In No Hurry To Change Horses: No more than in 2002, when, in the perilous times ushered in by 9/11, New Zealand voters opted to stick with the diplomatically savvy Helen Clark; the voters of 2011 are in no mood to abandon their commercially savvy Prime Minister, John Key.
SIX OUT OF TEN New Zealanders say they’re willing to back John Key’s bid for a second term. Four out of ten say they’d prefer some other combination of parties and politicians running the country.
We haven’t seen a gap that wide since 2002.
Back then, of course, the ideological boot was on the other foot. In the early months of 2002, just before the Alliance began the serious business of tearing itself into bloody little chunks, and well before Nicky Hager’s book, Seeds of Distrust, spawned the word “Corngate”, the Centre-Left gave every appearance of having taken out a mortgage on the treasury benches.
Could it be that Mr Key’s soaring popularity is being driven by forces very similar to those that persuaded Kiwis to again repose their political trust and confidence in Helen Clark? The forces erupting out of the tragic events of 9/11.
What happened on that fateful September morning changed everything.
It transformed an unpopular American president, shoe-horned into office by the US Supreme Court, into the symbolic leader of an embattled West. And behind George Bush, their briefcases bulging with geopolitical prescriptions of the most radical kind, crept a shadowy cabal of neo-conservative ideologues determined to pitch America into a state of permanent war.
New Zealand’s leader was also transformed by the events of 9/11. In a suddenly perilous world: where countries were either with the United States – or they were with the terrorists; New Zealanders quietly rejoiced in the fact that their Prime Minister was a woman whose whole adult life had been devoted to the study of international politics.
If anybody could bring New Zealand safely through the turmoil and travail of the “War on Terror” – it was Helen Clark.
Fast-forward six years to the general election of 2008.
Once again the world was convulsed. Not, this time, by Islamic terrorists, but by a collossal financial collapse that threatened to plunge the global economy into a second Great Depression.
And, once again, the New Zealand electorate counted its lucky stars that history had raised up an alternative prime-minister whose whole adult life had been devoted to mastering the ebb and flow of global financial markets.
John Key: raised in a state-house by his widowed mum; currency trader extraordinaire; self-made millionaire; married to his high-school sweetheart; father of two teenage children.
In the dangerously leveraged suburbs, where the governments of developed nations are made and broken, it was hard to imagine a politician better suited to the temper of his times.

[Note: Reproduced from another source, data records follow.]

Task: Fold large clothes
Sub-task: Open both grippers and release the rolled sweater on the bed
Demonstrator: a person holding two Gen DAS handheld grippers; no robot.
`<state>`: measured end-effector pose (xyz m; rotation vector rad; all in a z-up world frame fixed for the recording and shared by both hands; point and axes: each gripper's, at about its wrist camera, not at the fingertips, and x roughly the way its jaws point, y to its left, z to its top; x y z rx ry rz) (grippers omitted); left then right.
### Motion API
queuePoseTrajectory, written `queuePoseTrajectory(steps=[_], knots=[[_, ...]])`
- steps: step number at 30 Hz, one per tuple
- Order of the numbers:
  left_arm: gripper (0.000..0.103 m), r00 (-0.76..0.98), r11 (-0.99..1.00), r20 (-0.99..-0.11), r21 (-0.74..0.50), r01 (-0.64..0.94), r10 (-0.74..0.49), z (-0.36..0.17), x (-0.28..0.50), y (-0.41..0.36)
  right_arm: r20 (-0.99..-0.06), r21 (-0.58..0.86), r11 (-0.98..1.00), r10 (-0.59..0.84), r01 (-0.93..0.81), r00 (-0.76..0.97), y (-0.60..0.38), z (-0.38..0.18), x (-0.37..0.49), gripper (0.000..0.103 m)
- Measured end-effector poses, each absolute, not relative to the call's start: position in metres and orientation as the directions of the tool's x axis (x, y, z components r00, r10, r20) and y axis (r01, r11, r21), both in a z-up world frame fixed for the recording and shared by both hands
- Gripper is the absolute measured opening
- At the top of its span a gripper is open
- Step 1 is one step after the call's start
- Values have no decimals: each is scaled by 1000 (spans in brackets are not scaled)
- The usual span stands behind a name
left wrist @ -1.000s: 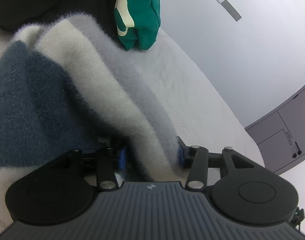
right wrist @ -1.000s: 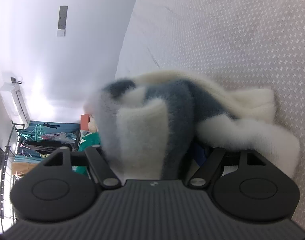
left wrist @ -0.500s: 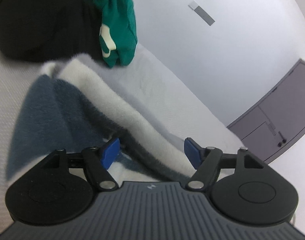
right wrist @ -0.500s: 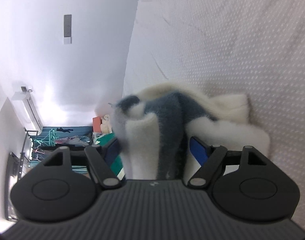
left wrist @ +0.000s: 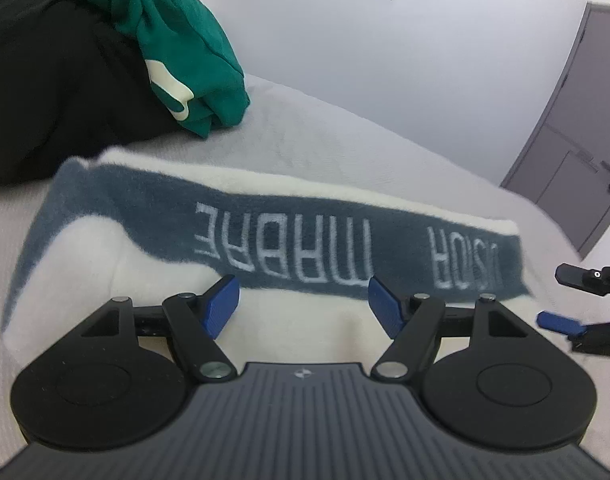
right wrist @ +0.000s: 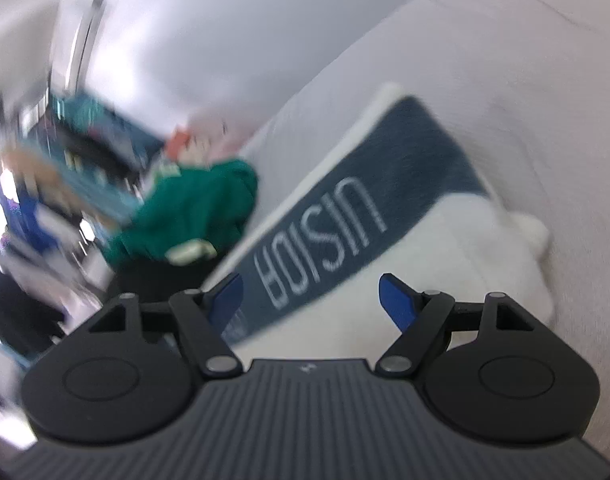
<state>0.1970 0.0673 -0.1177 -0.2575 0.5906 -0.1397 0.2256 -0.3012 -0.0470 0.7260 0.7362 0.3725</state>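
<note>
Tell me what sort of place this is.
Probably a bedroom. A folded fleece blanket lies on a white quilted bed, with a green garment and a black one heaped behind it, and a grey door in the plain wall.

Left wrist view: mounted behind the left gripper [left wrist: 301,300], looking forward and somewhat downward along its blue-padded fingers, close over the folded fleece garment [left wrist: 265,236] on the bed [left wrist: 345,148]; level horizon, sharp; faces a white wall and grey door [left wrist: 577,128]. Right wrist view: same mounting behind the right gripper [right wrist: 311,300], close over the garment's end, tilted sideways and motion-blurred. Shared: the garment's lettered dark band, the green garment [left wrist: 185,48] and black pile [left wrist: 57,92]. The right gripper appears at the left view's right edge.
</note>
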Motion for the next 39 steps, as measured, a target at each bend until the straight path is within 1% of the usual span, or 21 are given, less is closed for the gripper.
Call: queuePoseTrajectory(steps=[5,9,13,21,25,33,36,39], knots=[[76,823,973,-543,-226,47,-166,-126,212,58,-548,484,863,429,-147,718,-265,-37,252,78],[76,822,979,-550,-198,42,-146,-132,222,56,-601,331,928,346,-170,720,-252,-52,271,76],[76,808,976,-567,-213,44,-160,-135,226,60,-634,283,944,317,-169,706,-250,-70,288,76],[76,775,977,-612,-210,34,-158,-147,246,60,-641,184,965,261,-185,722,-232,-88,305,79],[77,785,978,-601,-204,35,-154,-147,244,58,-629,168,969,246,-181,737,-233,-90,300,80],[77,819,961,-548,-276,16,-171,-126,204,68,-596,273,955,262,-115,759,-239,-71,269,77],[77,824,960,-542,-280,11,-167,-120,182,69,-586,297,949,267,-104,765,-243,-60,247,77],[77,827,962,-538,-272,12,-162,-116,161,67,-573,350,931,301,-105,763,-248,-52,224,78]])
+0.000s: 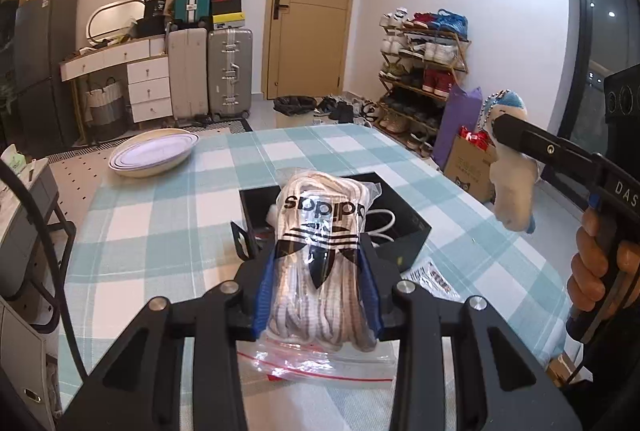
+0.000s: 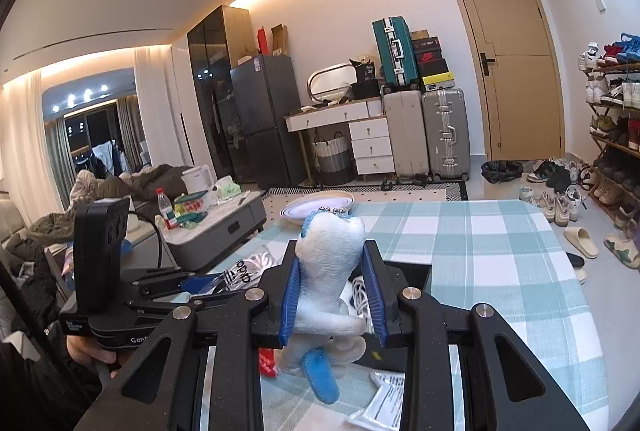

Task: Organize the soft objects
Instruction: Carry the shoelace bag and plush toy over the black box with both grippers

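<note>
Left hand-held gripper [image 1: 318, 291]: clamped on bag of laces [image 1: 320, 251], blue pads pressing both long sides at mid-length. Bag raised off the desk [image 1: 160, 207], above and in front of the open black box [image 1: 400, 227]. Long axis of bag in line with the fingers, pointing away from the camera toward the box; printed logo end forward, red zip-seal end hanging nearest the wrist. Side grip probably chosen so the slack plastic cannot fold or slip: laces bunched inside give the pads something firm.

Right hand-held gripper [image 2: 334, 295]: closed on plush toy [image 2: 330, 263], pads squeezing its white body at the waist. Toy held in the air over the near edge of the box, well apart from the desk surface. Long axis roughly upright in the right wrist view, blue-crested head up and forward, blue limb dangling below the fingers. Bead chain at the head end, loose.

White cord visible inside the box; seemingly the collecting container. Printed paper slip [image 2: 380, 403] flat on the desk beside the box. White dish [image 1: 154, 155] at far desk corner, not involved.

Judgement: both items in transport, likely toward the box. Release not yet made. Risk: toy limb or bag seal catching on box rim.
</note>
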`<move>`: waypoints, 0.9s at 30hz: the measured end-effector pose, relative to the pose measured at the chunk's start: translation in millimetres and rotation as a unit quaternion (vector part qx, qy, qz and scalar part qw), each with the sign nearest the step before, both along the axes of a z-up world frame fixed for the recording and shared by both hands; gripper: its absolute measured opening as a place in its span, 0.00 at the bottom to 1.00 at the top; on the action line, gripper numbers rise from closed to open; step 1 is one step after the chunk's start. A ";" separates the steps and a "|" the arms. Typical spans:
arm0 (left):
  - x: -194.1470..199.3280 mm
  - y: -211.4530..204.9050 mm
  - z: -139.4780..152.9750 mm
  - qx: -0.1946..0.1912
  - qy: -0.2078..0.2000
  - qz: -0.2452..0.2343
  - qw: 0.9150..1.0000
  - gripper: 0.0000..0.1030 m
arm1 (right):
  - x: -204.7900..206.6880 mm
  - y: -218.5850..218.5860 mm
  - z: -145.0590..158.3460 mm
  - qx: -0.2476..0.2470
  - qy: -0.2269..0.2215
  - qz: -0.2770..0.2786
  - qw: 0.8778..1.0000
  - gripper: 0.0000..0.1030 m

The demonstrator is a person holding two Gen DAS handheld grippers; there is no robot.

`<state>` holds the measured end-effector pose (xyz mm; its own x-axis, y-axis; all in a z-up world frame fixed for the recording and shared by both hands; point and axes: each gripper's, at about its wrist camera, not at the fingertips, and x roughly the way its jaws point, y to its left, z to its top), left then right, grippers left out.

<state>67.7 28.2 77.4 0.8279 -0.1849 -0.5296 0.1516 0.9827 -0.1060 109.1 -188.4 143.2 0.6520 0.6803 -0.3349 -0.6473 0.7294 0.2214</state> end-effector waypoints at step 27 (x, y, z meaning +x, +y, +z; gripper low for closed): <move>75.5 10.1 -16.9 -0.013 0.010 0.062 0.998 0.35 | 89.5 32.4 -33.2 -0.032 0.063 0.003 0.997 0.29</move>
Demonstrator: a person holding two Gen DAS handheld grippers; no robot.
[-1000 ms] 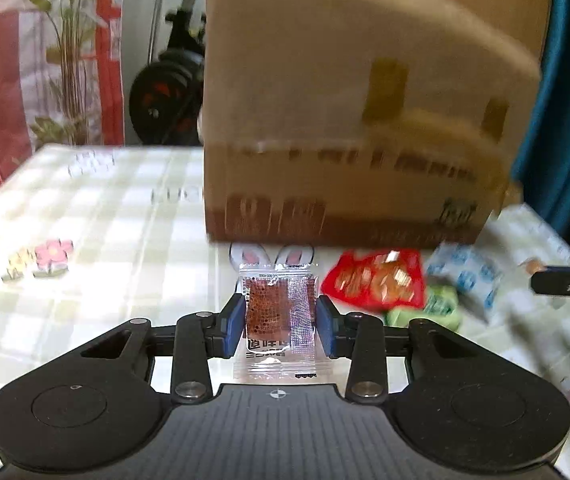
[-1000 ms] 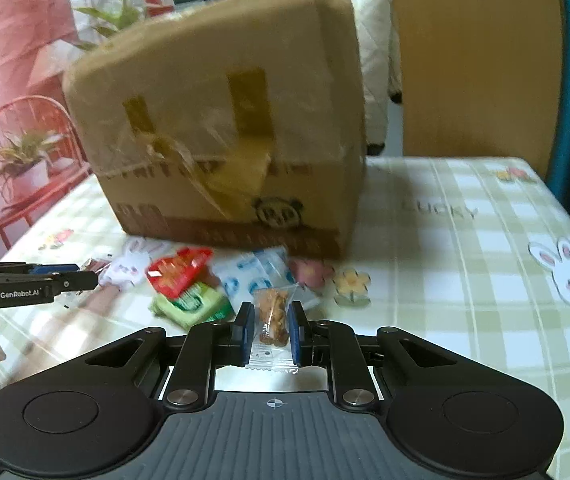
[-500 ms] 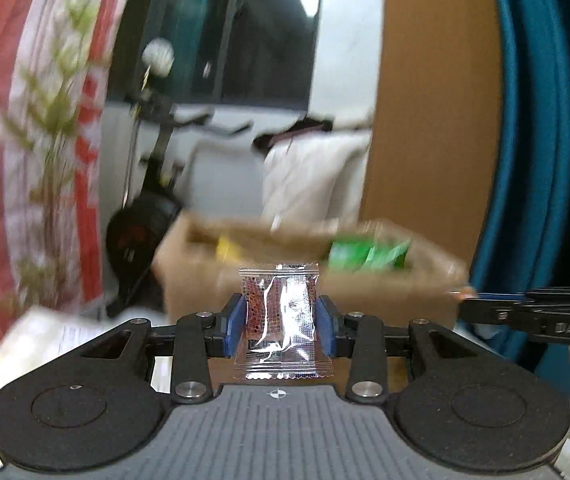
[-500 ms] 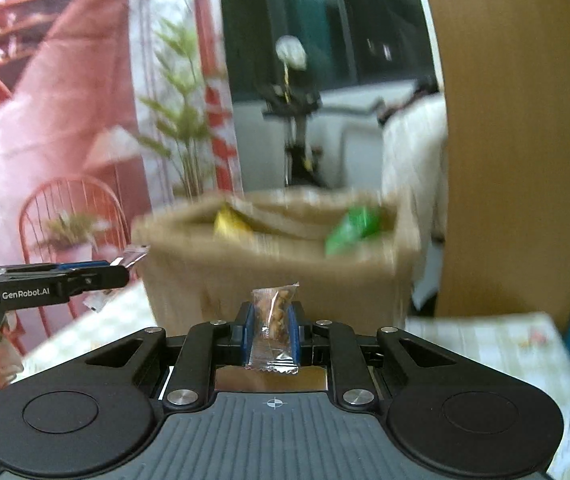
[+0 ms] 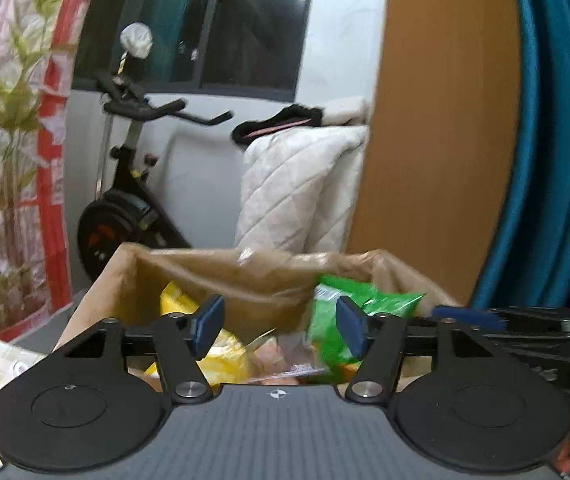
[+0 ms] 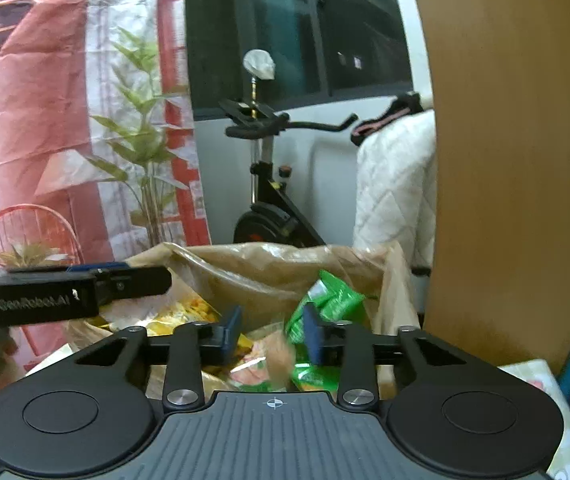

Truly, John Key was, as one waggish journalist noted, “the candidate from Central Casting”.
And he was lucky.
Though he and his party received scant thanks from the voters, Labour’s Minister of Finance, Dr Michael Cullen, had bequeathed the incoming National Government one of the healthiest sets of government accounts in the Western World. Dr Cullen’s surpluses enabled Mr Key and his Finance Minister, Bill English, to cushion New Zealanders from the worst effects of the global financial crisis.
Mr Key’s success cannot, however, be entirely attributed to extraneous influences and events. Politicians tend to be judged by their choices, and like his predecessor, Mr Key has chosen well.
Helen Clark faced the choice of joining, or staying out of, the Anglo-American invasion of Iraq. By fearing to tread where George Bush and Tony Blair rushed in, she amply confirmed the New Zealand voters’ faith in her political and moral judgement. Watching the unfolding nightmare of Iraq on the news, they quietly congratulated themselves for sticking with Labour.
The strategic choice which has defined Mr Key’s first term as prime minister is whether to embrace the radical neo-liberal policies urged upon him by his Far Right critics in 2009 and 2010; or, to hold fast to the policies of political and economic moderation which have secured his 2008 election victory. To his credit, Mr Key has steadfastly refused to abandon his moderate stance. Stratospheric poll results have been his reward.
In schweren Zeiten – in perilous times – the political trajectory of electorates is almost always towards the safety of the known and the reassurance of proven competence. Riders only change horses in mid-stream when they’re terrified their present mount will pitch them into the torrent.
In the perilous year of 2002, the voters were happy to let Helen Clark guide them safely out of the geopolitical flood. But, in the equally perilous year of 2008 they were only too happy to exchange Ms Clark’s tired red mare for Mr Key’s fresh blue stallion.
Much can happen in six months, but all the polls suggest that New Zealanders retain sufficient confidence in their National steed to dig in their heels and urge it forward to the farther shore.
It may cost them a few treasured possessions, but they’re not yet ready to mount anyone else’s.